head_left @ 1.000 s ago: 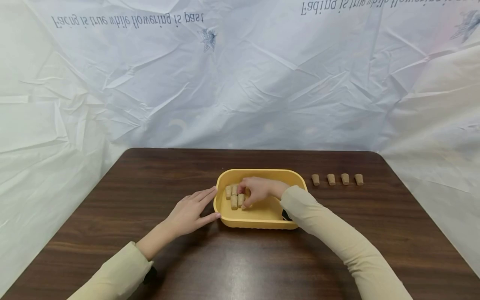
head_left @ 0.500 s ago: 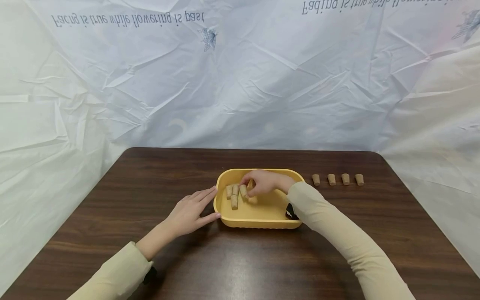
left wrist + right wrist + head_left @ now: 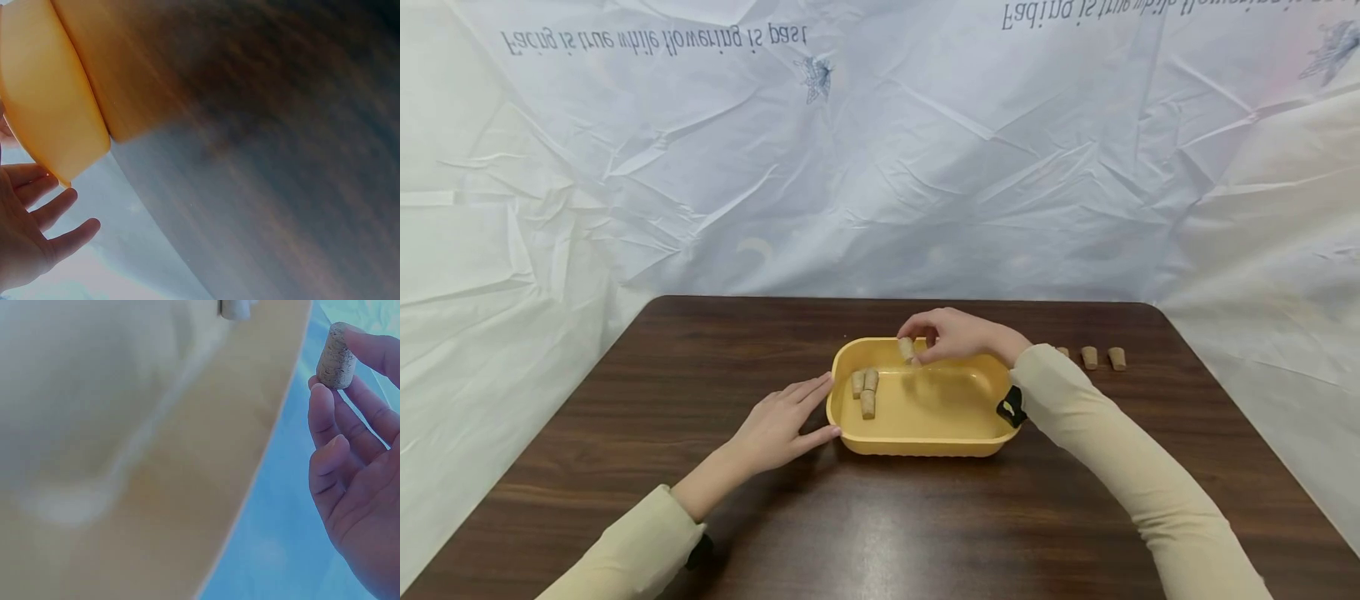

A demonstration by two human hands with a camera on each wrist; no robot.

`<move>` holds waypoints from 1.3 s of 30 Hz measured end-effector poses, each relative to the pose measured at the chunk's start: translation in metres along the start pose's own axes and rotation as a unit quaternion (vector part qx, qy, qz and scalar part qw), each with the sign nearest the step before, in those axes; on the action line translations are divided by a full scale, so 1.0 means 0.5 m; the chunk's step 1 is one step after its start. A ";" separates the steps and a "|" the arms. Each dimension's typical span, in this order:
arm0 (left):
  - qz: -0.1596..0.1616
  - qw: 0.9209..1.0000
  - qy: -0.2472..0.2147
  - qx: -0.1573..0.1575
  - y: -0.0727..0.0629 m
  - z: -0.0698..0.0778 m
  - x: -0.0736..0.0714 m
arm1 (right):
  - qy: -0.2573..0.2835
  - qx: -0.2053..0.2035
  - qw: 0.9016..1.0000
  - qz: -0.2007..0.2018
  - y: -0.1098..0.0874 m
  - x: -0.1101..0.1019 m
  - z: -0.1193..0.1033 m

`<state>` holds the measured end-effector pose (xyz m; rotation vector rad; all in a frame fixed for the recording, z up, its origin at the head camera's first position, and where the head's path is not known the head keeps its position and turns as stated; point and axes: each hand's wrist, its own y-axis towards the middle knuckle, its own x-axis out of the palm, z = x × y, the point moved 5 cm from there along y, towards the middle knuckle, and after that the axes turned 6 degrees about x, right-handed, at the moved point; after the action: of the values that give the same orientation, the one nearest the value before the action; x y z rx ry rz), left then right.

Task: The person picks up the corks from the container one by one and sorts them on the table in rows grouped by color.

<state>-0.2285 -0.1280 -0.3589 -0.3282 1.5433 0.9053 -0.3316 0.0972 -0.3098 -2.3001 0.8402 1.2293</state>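
My right hand (image 3: 958, 333) pinches a tapered cork stopper (image 3: 907, 349) between thumb and fingers, above the far rim of a yellow plastic tub (image 3: 925, 447). The right wrist view shows that same cork (image 3: 337, 357) at the fingertips, apart from the tub wall (image 3: 206, 437). Three more corks (image 3: 868, 404) lie close together on the tub's floor at its left end. My left hand (image 3: 775, 427) rests with straight, spread fingers against the tub's left rim. In the left wrist view the left hand's fingers (image 3: 61, 206) are extended beside the tub's outer wall (image 3: 59, 94).
To the right of the tub a row of corks (image 3: 1089, 358) stands on the dark wooden table (image 3: 880, 517). The right sleeve (image 3: 1097, 425) partly hides this row. A white printed sheet (image 3: 880, 167) hangs behind the table.
My right hand has lifted one cork off the tub's floor and carried it up, back and to the right, to the far rim. The left hand has stayed put.
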 end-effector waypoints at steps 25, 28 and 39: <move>-0.007 1.000 0.002 -0.003 0.000 0.000 -0.002 | -0.002 0.057 0.997 0.056 -0.147 -0.067 0.077; -0.005 1.000 0.002 -0.002 0.000 0.001 -0.001 | -0.003 0.070 0.995 0.064 -0.167 -0.070 0.087; -0.006 1.000 0.003 -0.004 -0.001 0.000 -0.002 | 0.054 0.095 0.990 0.085 -0.233 -0.060 0.125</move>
<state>-0.2280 -0.1284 -0.3580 -0.3453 1.5413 0.9023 -0.3044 0.2298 -0.3105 -2.1943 1.1611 1.0482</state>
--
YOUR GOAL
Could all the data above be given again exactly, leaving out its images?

TASK OUTPUT
head_left @ 1.000 s ago: 
head_left @ 0.500 s ago: 
left wrist + right wrist + head_left @ now: 

A demonstration by two human hands with a camera on each wrist; no robot.

`<move>` holds waypoints from 1.3 s of 30 Hz measured end-effector poses, each relative to the pose measured at the chunk's start: translation in metres along the start pose's own axes and rotation as a unit quaternion (vector part qx, qy, qz and scalar part qw), each with the sign nearest the step before, in those axes; on the action line translations are divided by a full scale, so 1.0 means 0.5 m; the chunk's step 1 is one step after its start. A ";" separates the steps and a "|" the arms. Each dimension's typical span, in this order:
arm0 (left):
  - qz: -0.1596..0.1616
  - qw: 0.9209..1.0000
  - qy: -0.2472..0.2147
  - qx: -0.1573..0.1575
  - y: -0.0727..0.0629 m
  - z: -0.0698..0.0778 m
  - x: -0.0736..0.0714 m
arm1 (right):
  - qy: -0.2573..0.2835
  - qx: -0.2053..0.2035
  - qw: 0.9016..1.0000
  - qz: -0.2007..0.2018
  - y: -0.1098..0.0874 m
  - x: -0.1101..0.1019 m
  - z: -0.1193..0.1033 m

`<state>` holds the measured end-effector pose (xyz m; rotation vector rad; all in a frame fixed for the recording, z up, its origin at the head camera's first position, and where the head's path is not known the head keeps its position and turns as stated; point and axes: each hand's wrist, its own y-axis towards the middle knuckle, its own x-axis out of the palm, z = x × y, the point moved 5 cm from there along y, towards the middle knuckle, and after that the axes turned 6 degrees about x, right-handed, at the moved point; after the action: of the values that give the same orientation, the one nearest the value before the action; x y z rx ry rz), left then right.

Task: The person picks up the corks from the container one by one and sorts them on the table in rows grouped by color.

<state>-0.2285 -0.1280 -0.3589 -0.3282 1.5433 0.9053 -0.3316 0.0972 -0.3098 -2.3001 0.8402 1.2293</state>
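My right hand (image 3: 958, 333) pinches a tapered cork stopper (image 3: 907, 349) between thumb and fingers, above the far rim of a yellow plastic tub (image 3: 925, 447). The right wrist view shows that same cork (image 3: 337, 357) at the fingertips, apart from the tub wall (image 3: 206, 437). Three more corks (image 3: 868, 404) lie close together on the tub's floor at its left end. My left hand (image 3: 775, 427) rests with straight, spread fingers against the tub's left rim. In the left wrist view the left hand's fingers (image 3: 61, 206) are extended beside the tub's outer wall (image 3: 59, 94).
To the right of the tub a row of corks (image 3: 1089, 358) stands on the dark wooden table (image 3: 880, 517). The right sleeve (image 3: 1097, 425) partly hides this row. A white printed sheet (image 3: 880, 167) hangs behind the table.
My right hand has lifted one cork off the tub's floor and carried it up, back and to the right, to the far rim. The left hand has stayed put.
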 end-effector waypoints at steps 25, 28 and 39: <move>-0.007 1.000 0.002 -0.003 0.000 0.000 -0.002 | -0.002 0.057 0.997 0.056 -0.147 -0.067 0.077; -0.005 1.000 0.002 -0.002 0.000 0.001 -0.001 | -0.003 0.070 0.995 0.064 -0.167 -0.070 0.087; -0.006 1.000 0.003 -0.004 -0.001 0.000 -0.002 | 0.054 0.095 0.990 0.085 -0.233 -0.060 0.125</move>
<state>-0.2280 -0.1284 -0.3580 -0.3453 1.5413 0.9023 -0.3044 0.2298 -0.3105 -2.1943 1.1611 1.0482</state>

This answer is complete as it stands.